Georgia Jones has seen water engulf parking spots and creep up to the sidewalk in front of her family’s century-old business, the Olympia Tea Room restaurant on Bay Street. Lost parking means lost business for the whole community, she said, so they’ll have to do more than sandbag the front door to protect their livelihoods.

“Our plan for the future will be to lift the building up, but meeting the extensive criteria will be difficult. It’s our only option,” Jones said. “We are staring at the ocean, and the front door is approximately 7 feet above mean sea level, so we can’t put this on the back burner.”

Short-term fixes, such as reinforcing and rebuilding the seawall or moving businesses to the second floor, will buy time, but longer-term solutions are more challenging.

The Microscopic Organism that Could Ruin Your Stuffies

Stuffie season is upon us, and scientists at the University of Rhode Island’s Graduate School of Oceanography are learning more about a microscopic organism that, despite its tiny size, can have a major impact, closing shellfisheries and making people sick.

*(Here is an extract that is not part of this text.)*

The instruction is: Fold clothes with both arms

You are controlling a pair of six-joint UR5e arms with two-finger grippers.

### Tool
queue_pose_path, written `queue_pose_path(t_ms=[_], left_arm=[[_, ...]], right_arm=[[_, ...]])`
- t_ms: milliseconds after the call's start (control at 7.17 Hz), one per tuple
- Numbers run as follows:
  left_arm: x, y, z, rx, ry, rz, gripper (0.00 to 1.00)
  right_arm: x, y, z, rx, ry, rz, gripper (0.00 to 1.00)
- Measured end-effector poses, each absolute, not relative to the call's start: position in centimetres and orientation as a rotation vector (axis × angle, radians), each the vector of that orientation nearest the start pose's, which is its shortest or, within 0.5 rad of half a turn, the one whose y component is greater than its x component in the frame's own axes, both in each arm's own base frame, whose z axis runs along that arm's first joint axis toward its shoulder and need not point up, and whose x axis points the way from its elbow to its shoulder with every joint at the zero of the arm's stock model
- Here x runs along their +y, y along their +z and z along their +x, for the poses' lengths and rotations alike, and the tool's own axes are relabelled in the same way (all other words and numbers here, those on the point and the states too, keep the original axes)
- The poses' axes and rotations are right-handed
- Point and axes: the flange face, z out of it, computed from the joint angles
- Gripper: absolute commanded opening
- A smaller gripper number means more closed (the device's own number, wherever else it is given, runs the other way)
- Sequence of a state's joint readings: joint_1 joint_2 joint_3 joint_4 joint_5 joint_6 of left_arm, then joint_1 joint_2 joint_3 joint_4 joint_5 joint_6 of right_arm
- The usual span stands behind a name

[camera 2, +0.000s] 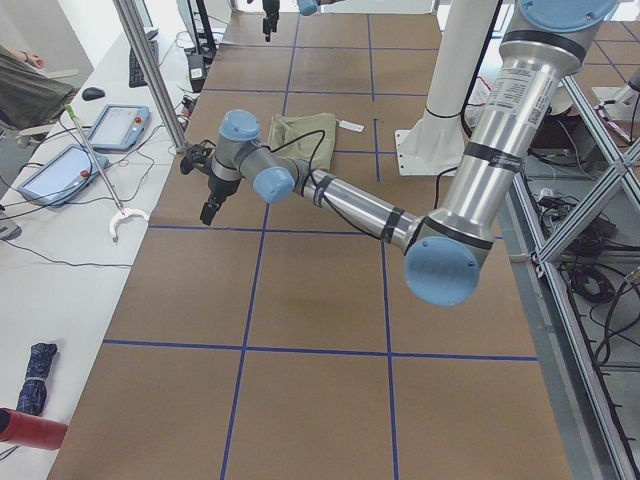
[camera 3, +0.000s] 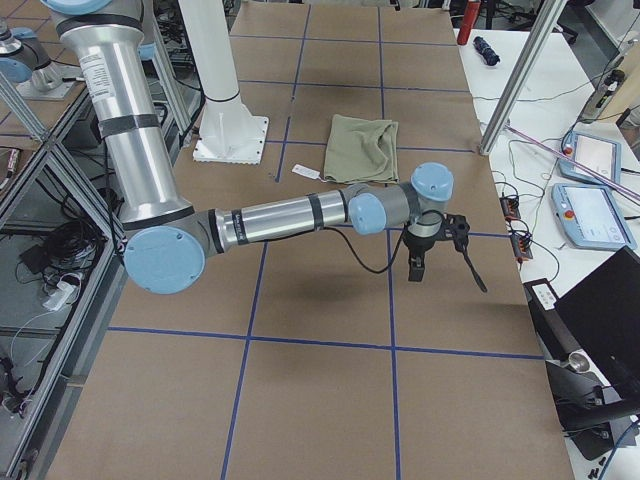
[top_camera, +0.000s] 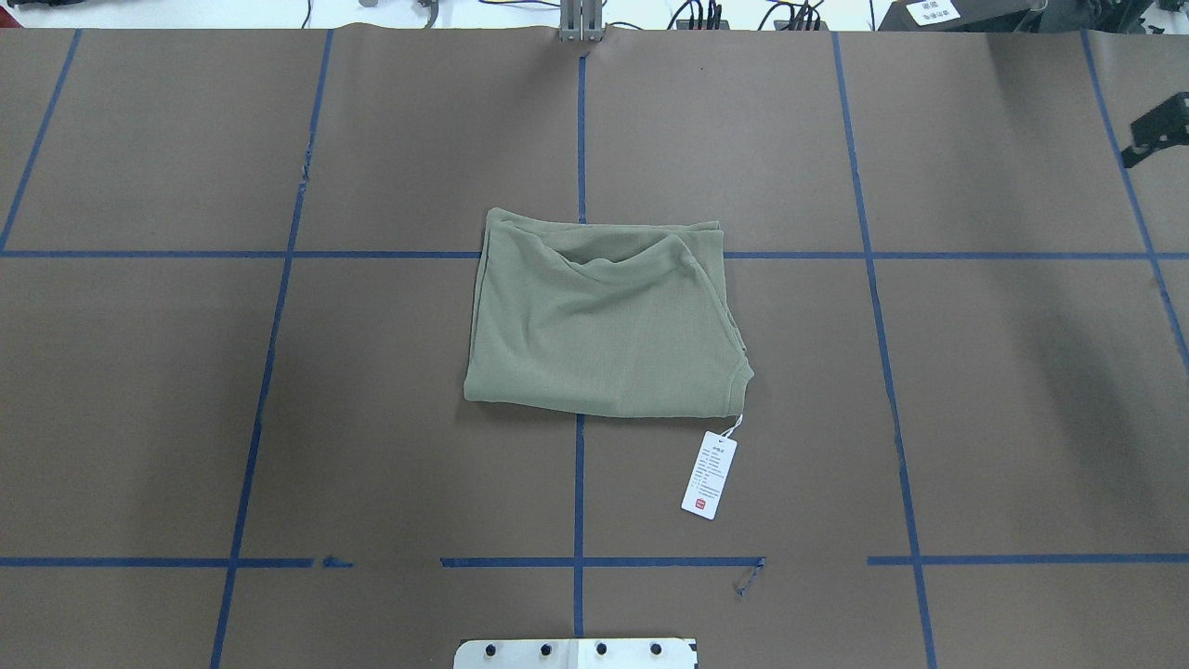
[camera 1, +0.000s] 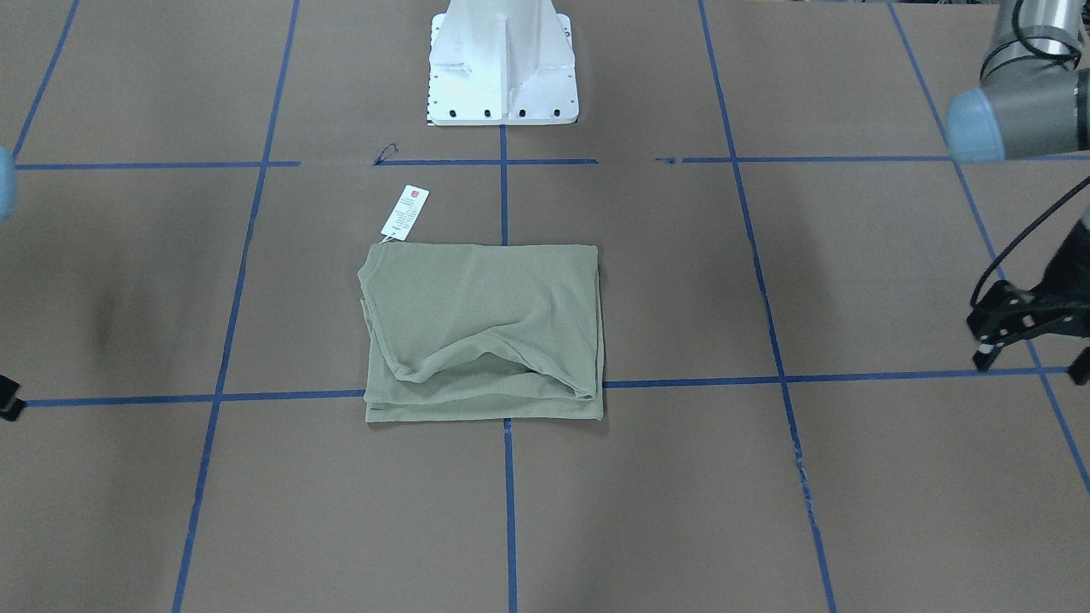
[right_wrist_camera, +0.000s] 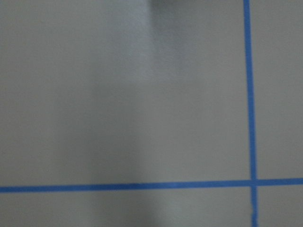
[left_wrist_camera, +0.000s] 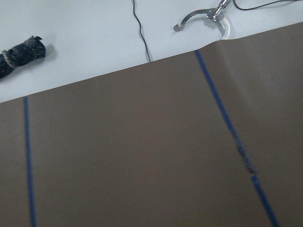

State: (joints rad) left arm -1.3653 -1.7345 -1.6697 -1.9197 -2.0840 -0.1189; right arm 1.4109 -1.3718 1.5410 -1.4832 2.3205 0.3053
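The sage-green shirt [camera 1: 485,332] lies folded into a rectangle at the table's middle, also seen in the overhead view [top_camera: 604,325] and both side views [camera 2: 300,130] [camera 3: 362,147]. Its white hang tag [top_camera: 709,474] lies flat on the robot's side of it. My left gripper [camera 1: 1032,366] hangs open and empty far out at my left, above the table [camera 2: 200,185]. My right gripper [camera 3: 445,270] is far out at my right, fingers spread, empty; only a bit shows at the overhead view's edge [top_camera: 1156,125]. Both wrist views show bare brown table only.
The white pedestal base [camera 1: 502,68] stands behind the shirt. Blue tape lines [top_camera: 578,483] grid the brown table cover. Beyond the table's left end lie a white hook tool [left_wrist_camera: 203,16], a dark bundle [left_wrist_camera: 23,49] and tablets [camera 2: 60,170]. A metal post [camera 3: 510,90] stands at the right end.
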Motion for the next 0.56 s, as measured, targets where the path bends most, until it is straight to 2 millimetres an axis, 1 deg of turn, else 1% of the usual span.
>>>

Pseudo-nitzschia, an organism that produces the toxin domoic acid, the source of shellfish poisoning, was first documented in Prince Edward Island, Canada, in 1987. The same toxin has caused problems in Rhode Island, prompting extensive shellfish closures in Narragansett Bay in 2016 and 2017.

URI researchers know that Pseudo-nitzschia is not new to Narragansett Bay and that it hasn’t always produced toxins. Water temperature didn’t appear to influence toxin production, but there is a relationship between toxin production and nitrates. Toxin production appears to increase when nitrate levels are lower.